Every once in a while I come across an album of such outstanding quality that it’s difficult to choose a favorite track. “I” by Jahdon, his sophomore album, is one of those. It’s a “feel good” album that I can’t see myself ever tiring of.
“JAHDON, musical ecosystem. Hailing from Canaan Heights, Clarendon, his background: singing in church, participating in countless stage shows and being a part of a local singing group nurtured his poetical style.
He formed his label, Look Ya Noww Entertainment in 2017 and released his debut, breakthrough projects: Congo Bongo (single) and Congo Bongo E.P. The Queen of Jamaican radio, Elise Kelly called it “her song for 2018”. Radio veteran Ron Muchette announced it as “one of the biggest songs for 2019, and Mutabaruka made it an anthem on Irie FM.

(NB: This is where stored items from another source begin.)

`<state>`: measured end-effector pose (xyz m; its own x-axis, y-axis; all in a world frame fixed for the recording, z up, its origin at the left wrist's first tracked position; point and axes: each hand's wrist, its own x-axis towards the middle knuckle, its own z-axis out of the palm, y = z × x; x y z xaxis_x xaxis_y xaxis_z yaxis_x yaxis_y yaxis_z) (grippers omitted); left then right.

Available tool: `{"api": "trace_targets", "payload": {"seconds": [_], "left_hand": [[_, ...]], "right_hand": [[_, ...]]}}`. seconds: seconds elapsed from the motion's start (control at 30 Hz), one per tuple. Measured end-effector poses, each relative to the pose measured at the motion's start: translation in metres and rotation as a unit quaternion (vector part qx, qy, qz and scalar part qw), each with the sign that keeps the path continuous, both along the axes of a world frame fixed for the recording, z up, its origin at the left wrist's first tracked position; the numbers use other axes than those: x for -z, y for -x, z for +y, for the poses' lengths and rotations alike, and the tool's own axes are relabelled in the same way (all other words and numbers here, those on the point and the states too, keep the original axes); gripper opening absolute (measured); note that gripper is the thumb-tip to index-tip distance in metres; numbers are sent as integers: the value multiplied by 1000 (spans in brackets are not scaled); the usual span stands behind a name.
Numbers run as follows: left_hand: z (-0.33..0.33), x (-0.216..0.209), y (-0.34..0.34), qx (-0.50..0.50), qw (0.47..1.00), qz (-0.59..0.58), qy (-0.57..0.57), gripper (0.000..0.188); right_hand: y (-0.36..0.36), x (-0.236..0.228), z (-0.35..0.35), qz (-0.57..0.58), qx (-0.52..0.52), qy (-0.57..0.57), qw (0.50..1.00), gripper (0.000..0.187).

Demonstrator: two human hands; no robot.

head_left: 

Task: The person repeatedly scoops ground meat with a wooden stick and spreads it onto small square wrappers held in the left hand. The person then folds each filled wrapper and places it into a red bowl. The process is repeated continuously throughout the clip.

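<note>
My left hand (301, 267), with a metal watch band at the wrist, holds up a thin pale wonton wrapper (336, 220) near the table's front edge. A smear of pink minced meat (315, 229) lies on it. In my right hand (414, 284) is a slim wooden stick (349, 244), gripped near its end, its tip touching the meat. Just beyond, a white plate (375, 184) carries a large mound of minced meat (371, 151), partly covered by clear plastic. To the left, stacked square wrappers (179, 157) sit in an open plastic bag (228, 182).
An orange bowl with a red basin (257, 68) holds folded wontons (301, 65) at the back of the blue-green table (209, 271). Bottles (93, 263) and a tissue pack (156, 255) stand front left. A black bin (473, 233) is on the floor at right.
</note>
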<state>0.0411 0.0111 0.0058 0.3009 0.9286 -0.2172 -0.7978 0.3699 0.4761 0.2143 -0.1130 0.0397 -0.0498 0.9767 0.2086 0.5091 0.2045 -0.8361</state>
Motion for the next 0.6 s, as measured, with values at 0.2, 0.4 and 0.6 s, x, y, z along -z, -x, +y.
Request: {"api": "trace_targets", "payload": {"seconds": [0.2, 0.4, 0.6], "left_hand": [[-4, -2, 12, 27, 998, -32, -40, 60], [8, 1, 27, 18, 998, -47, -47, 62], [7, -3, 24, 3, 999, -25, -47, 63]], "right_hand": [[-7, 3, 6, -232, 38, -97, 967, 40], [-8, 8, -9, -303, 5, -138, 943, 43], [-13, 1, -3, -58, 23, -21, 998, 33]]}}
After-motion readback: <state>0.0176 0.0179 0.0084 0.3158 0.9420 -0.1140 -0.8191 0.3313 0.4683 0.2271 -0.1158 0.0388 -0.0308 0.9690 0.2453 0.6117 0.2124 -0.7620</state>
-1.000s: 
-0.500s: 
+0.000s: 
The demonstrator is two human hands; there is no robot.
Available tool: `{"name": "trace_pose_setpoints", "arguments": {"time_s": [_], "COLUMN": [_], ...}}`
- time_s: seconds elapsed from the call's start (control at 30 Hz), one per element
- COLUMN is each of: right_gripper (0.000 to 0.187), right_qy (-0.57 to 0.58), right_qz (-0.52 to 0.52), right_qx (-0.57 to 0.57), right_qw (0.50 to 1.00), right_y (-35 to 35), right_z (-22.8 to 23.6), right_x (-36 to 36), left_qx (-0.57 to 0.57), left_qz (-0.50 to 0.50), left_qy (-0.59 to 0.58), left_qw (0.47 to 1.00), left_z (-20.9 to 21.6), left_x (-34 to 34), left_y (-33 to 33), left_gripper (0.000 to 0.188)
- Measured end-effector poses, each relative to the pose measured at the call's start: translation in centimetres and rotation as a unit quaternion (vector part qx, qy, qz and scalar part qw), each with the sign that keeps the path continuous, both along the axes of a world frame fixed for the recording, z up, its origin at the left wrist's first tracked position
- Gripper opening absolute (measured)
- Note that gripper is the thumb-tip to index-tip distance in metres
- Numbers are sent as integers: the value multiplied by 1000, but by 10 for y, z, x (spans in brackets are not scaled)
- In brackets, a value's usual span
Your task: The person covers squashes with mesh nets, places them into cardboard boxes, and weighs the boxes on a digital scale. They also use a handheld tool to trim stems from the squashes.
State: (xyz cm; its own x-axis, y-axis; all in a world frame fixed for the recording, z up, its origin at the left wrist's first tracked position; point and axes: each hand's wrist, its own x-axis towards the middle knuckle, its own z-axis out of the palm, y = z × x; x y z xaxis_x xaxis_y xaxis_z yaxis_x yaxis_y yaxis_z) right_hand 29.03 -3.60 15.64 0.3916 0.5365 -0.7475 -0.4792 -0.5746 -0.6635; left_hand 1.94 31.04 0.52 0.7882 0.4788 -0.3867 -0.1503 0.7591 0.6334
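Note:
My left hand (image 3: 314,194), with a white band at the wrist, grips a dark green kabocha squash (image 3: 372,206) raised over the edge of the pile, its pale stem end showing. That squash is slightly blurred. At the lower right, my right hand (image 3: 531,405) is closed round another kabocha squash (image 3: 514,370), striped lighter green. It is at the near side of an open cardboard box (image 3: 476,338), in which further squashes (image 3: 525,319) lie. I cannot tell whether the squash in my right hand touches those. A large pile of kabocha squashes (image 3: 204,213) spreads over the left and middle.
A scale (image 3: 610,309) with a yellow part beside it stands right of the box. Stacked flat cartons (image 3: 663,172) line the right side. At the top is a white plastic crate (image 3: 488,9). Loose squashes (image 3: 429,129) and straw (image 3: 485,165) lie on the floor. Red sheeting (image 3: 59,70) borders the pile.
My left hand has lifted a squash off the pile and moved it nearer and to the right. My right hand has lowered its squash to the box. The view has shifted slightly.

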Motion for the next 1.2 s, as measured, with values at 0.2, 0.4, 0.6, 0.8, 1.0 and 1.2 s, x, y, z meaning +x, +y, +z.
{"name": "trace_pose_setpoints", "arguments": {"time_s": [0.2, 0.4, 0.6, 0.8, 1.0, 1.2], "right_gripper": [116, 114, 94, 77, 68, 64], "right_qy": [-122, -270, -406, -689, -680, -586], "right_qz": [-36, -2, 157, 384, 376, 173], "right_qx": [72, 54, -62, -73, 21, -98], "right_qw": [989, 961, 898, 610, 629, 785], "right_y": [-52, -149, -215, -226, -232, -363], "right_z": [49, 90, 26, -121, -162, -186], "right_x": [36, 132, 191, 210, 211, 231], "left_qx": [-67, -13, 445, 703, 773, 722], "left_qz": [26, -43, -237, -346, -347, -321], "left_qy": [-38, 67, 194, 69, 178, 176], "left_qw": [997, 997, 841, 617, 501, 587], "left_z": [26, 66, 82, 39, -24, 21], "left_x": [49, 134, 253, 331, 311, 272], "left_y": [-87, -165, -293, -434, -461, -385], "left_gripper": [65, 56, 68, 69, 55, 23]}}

In 2020 the Jamaican Gleaner’s review of his debut album “369” dubbed him as “Reggae Music’s Next Messenger”. He performed during Reggae Month 2020, most notably being featured on the lineup with the late Toots Hibbert at Jamaica Reggae Industry Association’s Reggae Wednesdays at Emancipation Park in Kingston and the Children Of The Icons and Emerging Acts in St Mary, Jamaica, headlined by Bounty Killer. Reggaeville writer Steve Topple described “369” as “a glorious full introduction and hints at the potential greatness to come” from Jahdon.” (excerpt from bio)
Jahdon’s album “I” builds on the momentum created by Jahdon’s 2020 debut album, “369”. With 10 tracks, his latest album takes you on a journey of faith and love, from love of Jah to love of family.
Three tracks previously released as singles, “Here We Go”, “Cooking” and the title track “I”, give a perfect overview of the album.
The album opens with “Here We Go Again”, a catchy song, featuring the beautiful voice of Jamaican artist TruVice, and I guarantee you’ll be singing along with the chorus by the end. This is the first of several love songs going into depth about the different aspects of personal relationships, support, and loyalty, including “Family Man” featuring the legendary saxophonist Dean Fraser.
“Broomie” gives a glimpse into Jahdon’s early years as a maker and seller of brooms, with the metaphorical significance of sweeping out the bad in the Babylon world. Another glimpse into the world of Jahdon and his passion for healthy living comes across in the song “Cooking”.
The importance of Jahdon’s spiritual life is represented with “Give Ankhs” and “Rastafari”.
Ending the album with a dub version of “Broomie” brings this beautiful album something for every Reggae lover, with the tracks flowing seamlessly through love songs and the personal and spiritual life of this talented artist.
After listening to “I” from Jahdon you will be asking yourself why this album is not in the running for a Grammy.
The album is distributed by Tuff Gong International.